▸ **Work to complete**
Starting with the line that contains "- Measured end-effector" and stopping after the line that contains "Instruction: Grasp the", copy the entries below exactly. Include nothing else.

[Dataset excerpts]
:::
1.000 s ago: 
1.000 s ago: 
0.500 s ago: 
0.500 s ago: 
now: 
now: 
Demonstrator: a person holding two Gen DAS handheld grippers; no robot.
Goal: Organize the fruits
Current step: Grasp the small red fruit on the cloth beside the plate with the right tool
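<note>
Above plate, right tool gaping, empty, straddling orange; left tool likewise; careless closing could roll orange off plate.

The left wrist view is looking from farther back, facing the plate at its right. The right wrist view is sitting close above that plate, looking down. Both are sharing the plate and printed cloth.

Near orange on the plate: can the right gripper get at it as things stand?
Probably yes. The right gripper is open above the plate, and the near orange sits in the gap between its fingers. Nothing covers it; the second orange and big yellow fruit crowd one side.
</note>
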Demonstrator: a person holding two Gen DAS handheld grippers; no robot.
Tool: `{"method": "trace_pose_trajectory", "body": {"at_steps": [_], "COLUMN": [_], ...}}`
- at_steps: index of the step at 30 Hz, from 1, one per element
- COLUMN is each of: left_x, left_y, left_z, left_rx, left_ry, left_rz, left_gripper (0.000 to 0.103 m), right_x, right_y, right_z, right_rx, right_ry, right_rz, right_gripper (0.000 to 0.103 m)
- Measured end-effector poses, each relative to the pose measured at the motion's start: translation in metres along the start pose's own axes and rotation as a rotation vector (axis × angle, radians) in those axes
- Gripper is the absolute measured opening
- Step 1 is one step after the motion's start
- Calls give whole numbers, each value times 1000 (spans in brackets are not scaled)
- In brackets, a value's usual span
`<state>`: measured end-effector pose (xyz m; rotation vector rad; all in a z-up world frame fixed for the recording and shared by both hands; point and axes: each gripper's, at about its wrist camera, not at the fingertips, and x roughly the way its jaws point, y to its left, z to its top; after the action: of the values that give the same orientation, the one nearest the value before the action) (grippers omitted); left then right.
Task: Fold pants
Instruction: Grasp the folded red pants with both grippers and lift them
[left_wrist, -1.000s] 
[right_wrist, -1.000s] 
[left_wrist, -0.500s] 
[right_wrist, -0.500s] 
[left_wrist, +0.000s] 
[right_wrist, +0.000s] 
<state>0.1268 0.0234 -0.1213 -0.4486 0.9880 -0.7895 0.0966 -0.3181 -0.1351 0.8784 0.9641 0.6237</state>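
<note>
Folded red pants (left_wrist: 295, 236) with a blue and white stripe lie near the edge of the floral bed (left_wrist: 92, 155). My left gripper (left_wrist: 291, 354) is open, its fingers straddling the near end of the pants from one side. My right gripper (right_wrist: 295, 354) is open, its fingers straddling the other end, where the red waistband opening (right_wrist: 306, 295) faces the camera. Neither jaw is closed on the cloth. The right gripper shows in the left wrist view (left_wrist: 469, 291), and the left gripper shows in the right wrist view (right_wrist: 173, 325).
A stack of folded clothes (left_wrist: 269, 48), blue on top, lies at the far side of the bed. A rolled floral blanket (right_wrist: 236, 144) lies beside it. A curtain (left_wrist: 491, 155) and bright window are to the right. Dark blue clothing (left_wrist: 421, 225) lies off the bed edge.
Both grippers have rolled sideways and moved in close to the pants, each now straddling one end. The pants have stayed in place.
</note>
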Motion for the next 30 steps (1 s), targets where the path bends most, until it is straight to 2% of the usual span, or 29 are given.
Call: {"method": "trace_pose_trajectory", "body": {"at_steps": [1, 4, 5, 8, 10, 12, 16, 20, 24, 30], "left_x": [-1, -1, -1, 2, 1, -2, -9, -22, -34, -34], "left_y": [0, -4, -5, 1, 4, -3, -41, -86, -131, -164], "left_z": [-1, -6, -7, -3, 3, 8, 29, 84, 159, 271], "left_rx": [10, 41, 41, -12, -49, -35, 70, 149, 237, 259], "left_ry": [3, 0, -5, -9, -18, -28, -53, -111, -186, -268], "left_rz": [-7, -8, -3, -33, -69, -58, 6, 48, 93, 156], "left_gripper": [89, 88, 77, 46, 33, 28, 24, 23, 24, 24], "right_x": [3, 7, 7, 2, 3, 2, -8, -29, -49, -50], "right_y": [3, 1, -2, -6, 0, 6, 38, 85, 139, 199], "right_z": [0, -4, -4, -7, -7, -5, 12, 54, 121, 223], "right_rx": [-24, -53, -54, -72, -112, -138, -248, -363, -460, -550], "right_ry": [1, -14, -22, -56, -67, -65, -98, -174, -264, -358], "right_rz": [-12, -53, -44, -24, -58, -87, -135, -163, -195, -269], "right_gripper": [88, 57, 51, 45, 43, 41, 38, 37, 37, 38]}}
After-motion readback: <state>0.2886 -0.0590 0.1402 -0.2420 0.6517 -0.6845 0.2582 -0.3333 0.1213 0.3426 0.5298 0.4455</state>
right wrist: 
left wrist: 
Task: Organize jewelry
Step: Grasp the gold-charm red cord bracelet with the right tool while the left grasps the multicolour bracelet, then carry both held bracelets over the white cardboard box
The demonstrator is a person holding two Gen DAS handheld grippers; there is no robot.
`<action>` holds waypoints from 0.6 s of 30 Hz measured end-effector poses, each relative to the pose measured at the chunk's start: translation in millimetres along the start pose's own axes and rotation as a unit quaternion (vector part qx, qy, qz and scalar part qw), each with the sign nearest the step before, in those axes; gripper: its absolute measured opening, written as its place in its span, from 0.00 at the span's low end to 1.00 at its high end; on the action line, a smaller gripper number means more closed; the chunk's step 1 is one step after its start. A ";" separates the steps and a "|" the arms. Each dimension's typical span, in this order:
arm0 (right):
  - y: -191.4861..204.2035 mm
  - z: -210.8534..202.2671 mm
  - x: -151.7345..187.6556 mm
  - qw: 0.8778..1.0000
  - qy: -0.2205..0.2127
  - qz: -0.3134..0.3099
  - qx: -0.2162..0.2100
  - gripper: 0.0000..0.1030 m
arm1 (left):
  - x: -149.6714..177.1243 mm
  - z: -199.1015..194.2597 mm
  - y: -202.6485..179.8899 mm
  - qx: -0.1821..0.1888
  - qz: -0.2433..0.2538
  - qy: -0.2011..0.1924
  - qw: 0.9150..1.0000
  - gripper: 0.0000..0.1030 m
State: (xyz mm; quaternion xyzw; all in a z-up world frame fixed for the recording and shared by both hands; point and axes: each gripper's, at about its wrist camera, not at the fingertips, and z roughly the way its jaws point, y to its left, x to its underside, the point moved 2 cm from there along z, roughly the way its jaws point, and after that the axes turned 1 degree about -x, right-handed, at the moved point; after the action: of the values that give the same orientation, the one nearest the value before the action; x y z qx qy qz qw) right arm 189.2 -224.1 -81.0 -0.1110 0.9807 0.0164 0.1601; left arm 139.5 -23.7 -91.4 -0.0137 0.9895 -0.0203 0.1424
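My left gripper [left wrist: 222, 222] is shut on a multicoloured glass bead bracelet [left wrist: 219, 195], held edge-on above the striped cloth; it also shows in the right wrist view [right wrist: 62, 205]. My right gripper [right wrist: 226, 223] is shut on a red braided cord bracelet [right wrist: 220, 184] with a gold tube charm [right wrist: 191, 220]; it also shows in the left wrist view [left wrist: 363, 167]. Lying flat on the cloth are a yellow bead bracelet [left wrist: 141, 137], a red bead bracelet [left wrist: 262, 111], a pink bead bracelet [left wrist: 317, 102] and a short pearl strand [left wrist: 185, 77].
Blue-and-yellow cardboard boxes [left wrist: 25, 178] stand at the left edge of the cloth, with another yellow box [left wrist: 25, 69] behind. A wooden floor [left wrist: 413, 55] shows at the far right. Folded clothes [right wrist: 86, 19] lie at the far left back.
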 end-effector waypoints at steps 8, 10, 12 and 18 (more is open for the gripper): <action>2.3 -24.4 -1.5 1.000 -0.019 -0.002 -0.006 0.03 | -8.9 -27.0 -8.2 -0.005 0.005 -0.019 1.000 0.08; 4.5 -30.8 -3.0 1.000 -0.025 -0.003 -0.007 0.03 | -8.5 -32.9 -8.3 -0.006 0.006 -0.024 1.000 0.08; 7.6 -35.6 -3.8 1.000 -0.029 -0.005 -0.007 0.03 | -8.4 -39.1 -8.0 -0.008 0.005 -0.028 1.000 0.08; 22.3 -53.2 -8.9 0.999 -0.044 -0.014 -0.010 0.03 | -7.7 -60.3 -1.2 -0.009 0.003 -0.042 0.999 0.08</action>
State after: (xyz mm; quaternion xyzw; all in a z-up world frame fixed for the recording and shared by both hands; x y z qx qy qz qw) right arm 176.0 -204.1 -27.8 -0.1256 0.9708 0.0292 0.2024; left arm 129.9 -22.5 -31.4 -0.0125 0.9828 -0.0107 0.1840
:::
▸ **Answer for this exercise**
- Measured end-effector poses, each relative to the pose measured at the motion's start: translation in metres along the start pose's own axes and rotation as a rotation vector (axis × angle, radians) in those axes
- Gripper is the absolute measured opening
- Step 1 is one step after the motion's start
- Calls give whole numbers, each value times 1000 (spans in brackets are not scaled)
- In brackets, a value's usual span
`<state>`: measured end-effector pose (xyz m; rotation vector rad; all in a z-up world frame fixed for the recording and shared by both hands; point and axes: each gripper's, at about its wrist camera, not at the fingertips, and x roughly the way its jaws point, y to its left, z to its top; after the action: of the values that give the same orientation, the one nearest the value before the action) (grippers omitted); left then right.
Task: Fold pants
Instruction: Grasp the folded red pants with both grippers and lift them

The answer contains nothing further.